> _The task_: Print the listing exactly as it stands, and skip any pictures in it.

> _The data_:

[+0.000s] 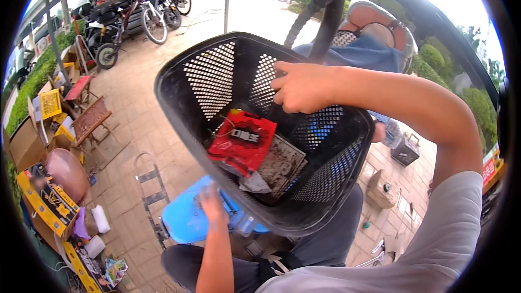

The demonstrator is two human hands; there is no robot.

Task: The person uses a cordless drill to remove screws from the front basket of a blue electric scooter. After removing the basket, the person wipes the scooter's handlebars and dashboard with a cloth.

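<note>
A black plastic basket (pixel 184 122) with mesh-patterned walls is tilted in front of me. In it lie a red packet (pixel 242 140), a dirt-stained flat piece (pixel 283 167) and a crumpled pale scrap (pixel 255 183). My right hand (pixel 305 88) reaches over the basket's far rim, index finger stretched out and the other fingers bent apart, with nothing visible in them. Below the basket's left side, my left hand (pixel 213 204) is at a bright blue panel (pixel 183 214); motion smears its fingers. The basket hides part of the panel.
Boxes (pixel 46 198) and a folding stool (pixel 91 120) line the left side. Parked bicycles (pixel 154 23) stand farther back. On the right are a stone block (pixel 382 189), a dark box (pixel 405 150) and tools (pixel 377 252). A dark post (pixel 329 27) rises behind the basket.
</note>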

> _Completed exercise_:
[+0.000s] 

The demonstrator is two human hands; there is no robot.

Task: The person uses a cordless drill to remove screws from the front basket of a blue electric scooter. After removing the basket, the person wipes the scooter's handlebars and dashboard with a cloth.

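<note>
A black plastic basket (pixel 184 122) with mesh-patterned walls is tilted in front of me. In it lie a red packet (pixel 242 140), a dirt-stained flat piece (pixel 283 167) and a crumpled pale scrap (pixel 255 183). My right hand (pixel 305 88) reaches over the basket's far rim, index finger stretched out and the other fingers bent apart, with nothing visible in them. Below the basket's left side, my left hand (pixel 213 204) is at a bright blue panel (pixel 183 214); motion smears its fingers. The basket hides part of the panel.
Boxes (pixel 46 198) and a folding stool (pixel 91 120) line the left side. Parked bicycles (pixel 154 23) stand farther back. On the right are a stone block (pixel 382 189), a dark box (pixel 405 150) and tools (pixel 377 252). A dark post (pixel 329 27) rises behind the basket.
</note>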

No further output remains.